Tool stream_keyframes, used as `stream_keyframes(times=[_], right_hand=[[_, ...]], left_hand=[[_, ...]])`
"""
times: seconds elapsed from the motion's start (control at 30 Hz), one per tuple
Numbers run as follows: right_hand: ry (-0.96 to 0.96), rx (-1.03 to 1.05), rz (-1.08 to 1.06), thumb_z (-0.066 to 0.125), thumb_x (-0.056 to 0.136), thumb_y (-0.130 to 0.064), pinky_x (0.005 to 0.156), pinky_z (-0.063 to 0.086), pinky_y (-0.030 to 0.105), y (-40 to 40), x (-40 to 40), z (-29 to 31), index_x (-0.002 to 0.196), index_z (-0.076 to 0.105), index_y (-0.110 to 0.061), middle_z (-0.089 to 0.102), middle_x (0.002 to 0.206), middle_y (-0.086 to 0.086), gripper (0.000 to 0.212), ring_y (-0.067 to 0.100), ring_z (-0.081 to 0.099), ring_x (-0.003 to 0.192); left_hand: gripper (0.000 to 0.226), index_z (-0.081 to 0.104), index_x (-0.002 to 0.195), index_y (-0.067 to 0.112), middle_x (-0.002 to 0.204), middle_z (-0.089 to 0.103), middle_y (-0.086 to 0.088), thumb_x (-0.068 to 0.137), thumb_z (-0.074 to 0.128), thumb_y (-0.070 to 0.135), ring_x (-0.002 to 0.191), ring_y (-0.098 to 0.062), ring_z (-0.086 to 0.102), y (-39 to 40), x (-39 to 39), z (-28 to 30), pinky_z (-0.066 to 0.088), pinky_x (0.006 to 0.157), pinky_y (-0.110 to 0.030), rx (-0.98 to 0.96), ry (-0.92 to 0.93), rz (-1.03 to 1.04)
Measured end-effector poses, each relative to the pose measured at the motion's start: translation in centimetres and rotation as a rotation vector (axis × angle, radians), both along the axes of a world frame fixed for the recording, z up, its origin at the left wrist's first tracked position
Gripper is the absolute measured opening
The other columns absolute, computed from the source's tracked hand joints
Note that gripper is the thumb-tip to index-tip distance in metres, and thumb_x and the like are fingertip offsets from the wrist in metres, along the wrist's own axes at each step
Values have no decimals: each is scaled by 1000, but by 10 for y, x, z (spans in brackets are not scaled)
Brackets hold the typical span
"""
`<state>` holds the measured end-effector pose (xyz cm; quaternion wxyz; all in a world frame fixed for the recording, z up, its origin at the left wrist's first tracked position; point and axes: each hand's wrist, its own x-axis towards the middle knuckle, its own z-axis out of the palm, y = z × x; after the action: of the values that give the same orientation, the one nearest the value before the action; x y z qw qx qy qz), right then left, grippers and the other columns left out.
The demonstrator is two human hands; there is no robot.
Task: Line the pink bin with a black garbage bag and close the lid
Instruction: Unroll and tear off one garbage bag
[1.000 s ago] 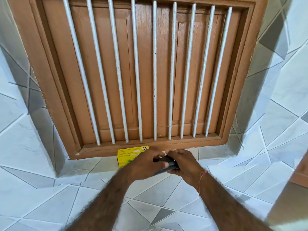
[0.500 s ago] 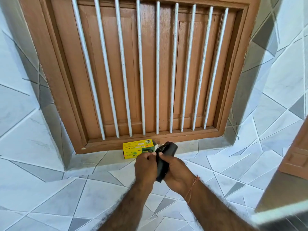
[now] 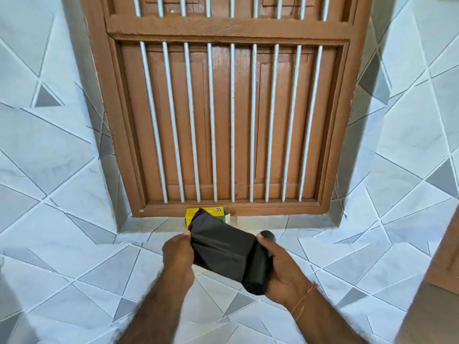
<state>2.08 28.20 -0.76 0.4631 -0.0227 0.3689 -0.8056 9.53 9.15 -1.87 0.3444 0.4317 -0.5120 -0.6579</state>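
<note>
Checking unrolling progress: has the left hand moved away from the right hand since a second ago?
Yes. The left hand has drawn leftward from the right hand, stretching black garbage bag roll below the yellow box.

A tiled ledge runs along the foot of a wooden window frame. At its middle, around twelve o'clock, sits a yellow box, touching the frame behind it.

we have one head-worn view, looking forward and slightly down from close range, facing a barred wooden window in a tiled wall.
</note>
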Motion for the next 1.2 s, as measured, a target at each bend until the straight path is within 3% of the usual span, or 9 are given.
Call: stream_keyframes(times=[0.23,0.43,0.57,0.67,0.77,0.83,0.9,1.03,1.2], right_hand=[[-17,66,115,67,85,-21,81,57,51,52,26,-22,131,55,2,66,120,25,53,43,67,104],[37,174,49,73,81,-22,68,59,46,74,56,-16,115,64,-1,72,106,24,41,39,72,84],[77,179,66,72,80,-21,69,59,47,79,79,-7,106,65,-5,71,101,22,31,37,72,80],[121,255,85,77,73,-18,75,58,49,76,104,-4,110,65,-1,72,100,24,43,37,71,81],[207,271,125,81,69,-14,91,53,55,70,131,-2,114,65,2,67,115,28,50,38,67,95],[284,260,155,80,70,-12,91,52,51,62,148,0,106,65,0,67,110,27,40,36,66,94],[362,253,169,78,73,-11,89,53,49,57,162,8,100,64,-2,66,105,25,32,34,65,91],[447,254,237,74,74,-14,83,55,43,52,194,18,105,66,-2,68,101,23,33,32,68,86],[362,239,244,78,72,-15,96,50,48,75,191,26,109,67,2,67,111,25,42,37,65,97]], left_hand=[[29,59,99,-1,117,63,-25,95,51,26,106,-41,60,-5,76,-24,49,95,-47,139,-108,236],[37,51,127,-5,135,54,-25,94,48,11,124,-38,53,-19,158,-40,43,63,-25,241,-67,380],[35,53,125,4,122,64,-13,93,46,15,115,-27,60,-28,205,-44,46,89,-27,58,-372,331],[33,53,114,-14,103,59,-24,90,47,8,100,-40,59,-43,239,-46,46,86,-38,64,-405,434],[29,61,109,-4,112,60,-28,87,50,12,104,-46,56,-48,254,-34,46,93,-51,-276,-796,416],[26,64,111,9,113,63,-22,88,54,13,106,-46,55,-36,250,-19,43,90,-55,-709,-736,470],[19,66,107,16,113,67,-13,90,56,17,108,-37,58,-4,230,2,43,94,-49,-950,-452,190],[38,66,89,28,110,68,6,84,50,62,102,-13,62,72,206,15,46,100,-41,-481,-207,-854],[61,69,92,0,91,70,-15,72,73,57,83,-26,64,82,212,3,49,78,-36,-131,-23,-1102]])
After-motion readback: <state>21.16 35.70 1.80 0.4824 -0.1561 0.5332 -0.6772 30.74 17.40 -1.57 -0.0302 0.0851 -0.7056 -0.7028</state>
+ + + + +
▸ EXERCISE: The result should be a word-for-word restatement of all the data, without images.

▸ RESPONSE AREA:
Tool stream_keyframes, used as `stream_keyframes(times=[_], right_hand=[[_, ...]], left_hand=[[_, ...]])`
"""
times: seconds elapsed from the motion's start (control at 30 Hz), one per tuple
Numbers run as follows: right_hand: ry (-0.96 to 0.96), rx (-1.03 to 1.05), rz (-1.08 to 1.06), thumb_z (-0.066 to 0.125), thumb_x (-0.056 to 0.136), thumb_y (-0.130 to 0.064), pinky_x (0.005 to 0.156), pinky_z (-0.063 to 0.086), pinky_y (-0.030 to 0.105), y (-40 to 40), x (-40 to 40), z (-29 to 31), index_x (-0.002 to 0.196), index_z (-0.076 to 0.105), index_y (-0.110 to 0.061), middle_z (-0.089 to 0.102), middle_x (0.002 to 0.206), middle_y (-0.086 to 0.086), gripper (0.000 to 0.212), ring_y (-0.067 to 0.100), ring_z (-0.081 to 0.099), ring_x (-0.003 to 0.192); left_hand: gripper (0.000 to 0.226), index_z (-0.081 to 0.104), index_x (-0.002 to 0.195), index_y (-0.067 to 0.112), middle_x (-0.002 to 0.204), middle_z (-0.089 to 0.103), middle_y (-0.086 to 0.088), thumb_x (-0.068 to 0.137), thumb_z (-0.074 to 0.128), thumb_y (-0.070 to 0.135), ring_x (-0.002 to 0.191), ring_y (-0.098 to 0.062), ring_z (-0.086 to 0.102), y (-39 to 40), x (-39 to 39), z (-28 to 30), pinky_z (-0.066 to 0.088), pinky_x (0.006 to 0.157), pinky_y (-0.110 to 0.030), rx (-0.98 to 0.96), ry (-0.92 to 0.93), rz (-1.03 to 1.04)
Measured end-effector poses, each relative to the pose measured at the motion's start: translation in centimetres and rotation as a rotation vector (axis × angle, radians), both along the axes of a world frame fixed for the recording, z up, its origin at the left wrist's first tracked position
Gripper is the absolute measured opening
The other columns absolute, computed from the source's tracked hand joints
Note that gripper is the thumb-tip to index-tip distance in metres, and thumb_x and the like are fingertip offsets from the wrist in metres, along the wrist's own axes at each step
Values have no decimals: each is scaled by 1000, but by 10 for y, x, z (spans in brackets are not scaled)
Brackets hold the typical span
"""
`<state>` holds the measured end-effector pose (xyz cm; quaternion wxyz; all in a world frame fixed for the recording, z up, its origin at the left wrist's first tracked position; point and axes: each hand's wrist, its own x-axis towards the middle knuckle, its own z-axis out of the palm, y = z × x; after the action: of the values that give the same orientation, the one nearest the value before the action; x y z qw qx qy qz), right then left, grippers and the other columns left out.
The demonstrator is two human hands; there is no robot.
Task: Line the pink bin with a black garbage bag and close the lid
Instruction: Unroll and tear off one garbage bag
[1.000 s ago] 
[0.500 s ago] 
[now] 
<state>2.08 28.20 -0.76 0.4631 -0.0227 0.3689 -0.8056 9.53 9.15 -1.87 0.3444 0.4317 -0.5120 -0.6579</state>
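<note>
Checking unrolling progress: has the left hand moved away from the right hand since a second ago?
Yes. The left hand has drawn leftward from the right hand, stretching black garbage bag roll below the yellow box.

A tiled ledge runs along the foot of a wooden window frame. At its middle, around twelve o'clock, sits a yellow box, touching the frame behind it.

we have one head-worn view, looking forward and slightly down from close range, facing a barred wooden window in a tiled wall.
</note>
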Motion for the next 1.2 s, as measured, a target at each bend until the straight path is within 3% of the usual span, or 9 are given.
Call: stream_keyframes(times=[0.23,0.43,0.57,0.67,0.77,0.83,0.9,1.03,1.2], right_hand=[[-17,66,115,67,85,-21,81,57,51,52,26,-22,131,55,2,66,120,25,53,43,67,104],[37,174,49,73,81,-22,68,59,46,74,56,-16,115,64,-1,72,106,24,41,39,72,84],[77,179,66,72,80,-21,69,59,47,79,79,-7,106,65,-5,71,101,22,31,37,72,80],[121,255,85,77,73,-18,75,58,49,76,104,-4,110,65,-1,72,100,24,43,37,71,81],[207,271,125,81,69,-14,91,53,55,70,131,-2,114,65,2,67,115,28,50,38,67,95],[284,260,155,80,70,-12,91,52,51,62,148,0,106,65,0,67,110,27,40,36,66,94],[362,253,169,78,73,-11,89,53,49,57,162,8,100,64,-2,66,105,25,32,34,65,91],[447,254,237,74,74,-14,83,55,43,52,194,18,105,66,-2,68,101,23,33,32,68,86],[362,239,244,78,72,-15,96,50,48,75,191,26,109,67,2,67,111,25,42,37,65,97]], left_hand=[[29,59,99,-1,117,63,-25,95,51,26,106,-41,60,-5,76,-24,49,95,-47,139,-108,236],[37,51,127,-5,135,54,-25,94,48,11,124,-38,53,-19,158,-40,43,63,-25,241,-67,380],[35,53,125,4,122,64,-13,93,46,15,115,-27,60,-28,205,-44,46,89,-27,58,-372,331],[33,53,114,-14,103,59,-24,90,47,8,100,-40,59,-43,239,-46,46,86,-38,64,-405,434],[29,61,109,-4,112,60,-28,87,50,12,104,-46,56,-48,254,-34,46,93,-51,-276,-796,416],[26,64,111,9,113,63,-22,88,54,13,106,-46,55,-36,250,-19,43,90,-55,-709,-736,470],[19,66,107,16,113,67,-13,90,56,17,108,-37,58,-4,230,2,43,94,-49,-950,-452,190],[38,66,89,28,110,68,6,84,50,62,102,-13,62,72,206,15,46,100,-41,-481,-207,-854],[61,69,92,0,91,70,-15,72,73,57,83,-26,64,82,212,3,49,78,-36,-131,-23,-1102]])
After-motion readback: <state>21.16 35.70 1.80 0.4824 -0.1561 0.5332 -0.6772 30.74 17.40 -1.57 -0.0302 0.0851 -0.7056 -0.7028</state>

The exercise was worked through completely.